Jaren Jackson Jr. should have Defensive Player of the Year in the bag and Paolo Banchero is the odds-on favorite to win Rookie of the Year. Beyond the major individual awards, the media votes for All-NBA, All-Rookie and All-Defensive teams. Let’s just call a spade a spade— the media should not solely wield the power to control whether or not a player earns an extra $30 million.

That leads us to Ja Morant. The off-court drama has been well-documented and yes it cost him nine games of play. Are All-NBA teams about on-court performance or who you are as a person? Sure, we are all human and the multitude of image-damaging stories that dropped about the budding superstar in a short-time span will certainly be in the back of the minds of voters.

But that is where it should stay.

To build the case for Morant’s validity on an All-NBA team, I looked at the All-NBA selections dating back to the 2017-2018 season, a five-season sample size. Morant ranks tenth in scoring and seventh in assists in the league with two games remaining. The first category investigated was top-ten scorers, a 50-player pool over five seasons.
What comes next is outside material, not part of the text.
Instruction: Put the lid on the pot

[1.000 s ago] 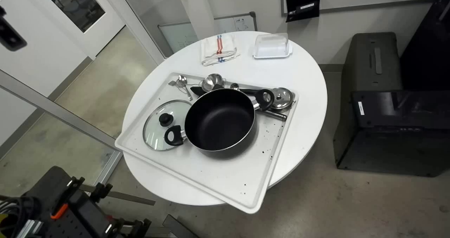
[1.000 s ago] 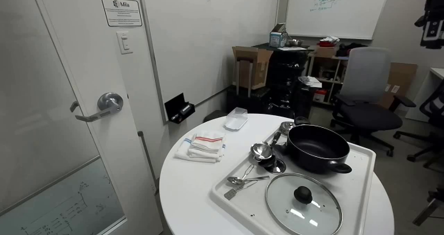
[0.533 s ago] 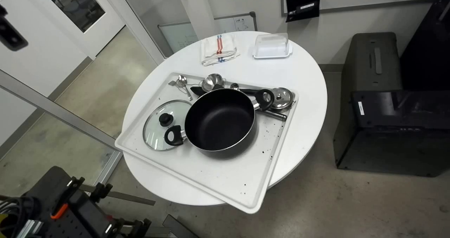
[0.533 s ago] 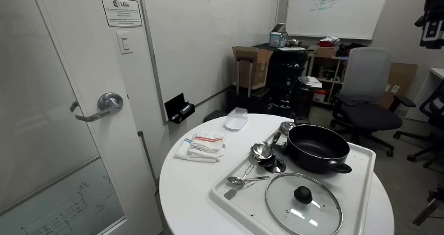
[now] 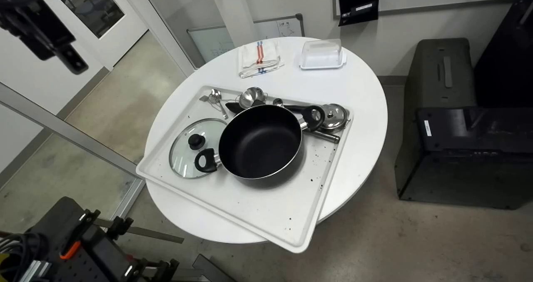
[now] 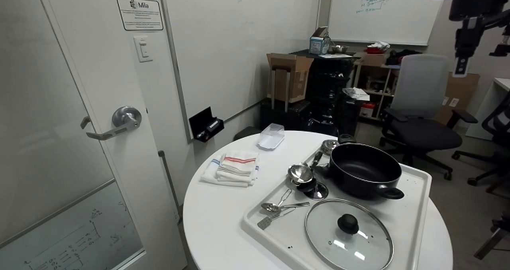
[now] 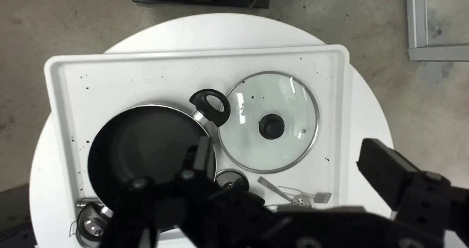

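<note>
Wrist view: the gripper [image 7: 285,151] is agape, its fingers [image 7: 383,163] set wide apart. In both exterior views it hangs in the air, higher than the pot [image 5: 260,142] and well apart from it. The lid [image 7: 253,130] lies flat on the tray [image 7: 198,54] just beside the pot, knob [image 7: 271,126] upward, and the pot's handle [image 7: 212,114] on that side shows over the lid's edge; whether lid and pot touch, I cannot tell. The pot stands in the tray, its dark inside facing up. In an exterior view, a metal bowl [image 6: 301,174] sits just beside the pot, and a spoon [image 6: 271,207] and a spatula [image 6: 264,223] lie farther from it, past the bowl. A small pan [image 5: 333,115] is just beside the pot's other handle [image 5: 307,116]. Towels [image 5: 260,59] and a clear-topped box [image 5: 321,55] rest on the table [image 5: 362,90], well apart from the pot.
</note>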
Of the 50 players to finish as a top-ten scorer in the league, only nine did not make an All-NBA team. They are:

Only Mitchell, Tatum and Irving played on teams that made the playoffs. Of those three, the Irving case in 2017-18 is the closest profile to Ja.

The Boston Celtics finished 55-27, good for the second seed in the East in 2017-18. It was Kyrie’s first season in Boston, leading a group consisting of a rookie Tatum and sophomore Jaylen Brown. Irving finished that season playing just 60 games, missing the final 15 due to injury. We all know how recency bias plays a role in media-based voting.

The Grizzlies will finish with at least 50 wins and likely the second seed. Morant will have played 61 or 62 games — not missing his stretch of games at the back end of the season — but Kyrie’s case feels more outlier than precedent.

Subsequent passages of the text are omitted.